**WHAT THIS TASK INVOLVES:** Reproduce the data that follows in its entirety, character for character.

**INFORMATION SUPPLIED:**
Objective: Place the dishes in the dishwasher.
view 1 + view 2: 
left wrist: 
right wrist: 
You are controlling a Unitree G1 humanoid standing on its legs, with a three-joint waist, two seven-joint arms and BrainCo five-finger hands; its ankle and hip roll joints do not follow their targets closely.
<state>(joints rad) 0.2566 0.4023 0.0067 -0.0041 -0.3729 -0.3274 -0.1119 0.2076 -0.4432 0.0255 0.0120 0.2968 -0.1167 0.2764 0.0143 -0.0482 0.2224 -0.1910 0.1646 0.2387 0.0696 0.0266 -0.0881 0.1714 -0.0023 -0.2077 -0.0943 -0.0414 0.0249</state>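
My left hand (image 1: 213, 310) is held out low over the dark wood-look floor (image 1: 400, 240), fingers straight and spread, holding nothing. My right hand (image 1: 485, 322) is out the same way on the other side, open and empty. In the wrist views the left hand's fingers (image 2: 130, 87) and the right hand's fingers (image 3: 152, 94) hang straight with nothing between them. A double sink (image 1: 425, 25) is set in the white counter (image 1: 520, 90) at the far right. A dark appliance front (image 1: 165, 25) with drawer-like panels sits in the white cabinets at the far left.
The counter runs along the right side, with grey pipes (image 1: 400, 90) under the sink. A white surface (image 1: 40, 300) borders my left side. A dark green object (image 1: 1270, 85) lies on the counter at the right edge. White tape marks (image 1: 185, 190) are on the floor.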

**RESPONSE BOX:**
Objective: Place the dishes in the dishwasher.
view 1 + view 2: 
left wrist: 
right wrist: 
You are controlling a Unitree G1 humanoid standing on its legs, with a three-joint waist, two seven-joint arms and BrainCo five-finger hands; its ankle and hip roll joints do not follow their targets closely.
<state>(joints rad) 0.2566 0.4023 0.0067 -0.0041 -0.3729 -0.3274 -0.1119 0.2076 -0.4432 0.0255 0.0120 0.2968 -0.1167 0.2764 0.0143 -0.0482 0.2224 -0.1910 0.1646 0.2387 0.0696 0.0266 -0.0881 0.1714 -0.0023 -0.2077 -0.0943 -0.0414 0.0249</state>
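My left hand (image 1: 213, 310) is held out low over the dark wood-look floor (image 1: 400, 240), fingers straight and spread, holding nothing. My right hand (image 1: 485, 322) is out the same way on the other side, open and empty. In the wrist views the left hand's fingers (image 2: 130, 87) and the right hand's fingers (image 3: 152, 94) hang straight with nothing between them. A double sink (image 1: 425, 25) is set in the white counter (image 1: 520, 90) at the far right. A dark appliance front (image 1: 165, 25) with drawer-like panels sits in the white cabinets at the far left.
The counter runs along the right side, with grey pipes (image 1: 400, 90) under the sink. A white surface (image 1: 40, 300) borders my left side. A dark green object (image 1: 1270, 85) lies on the counter at the right edge. White tape marks (image 1: 185, 190) are on the floor.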

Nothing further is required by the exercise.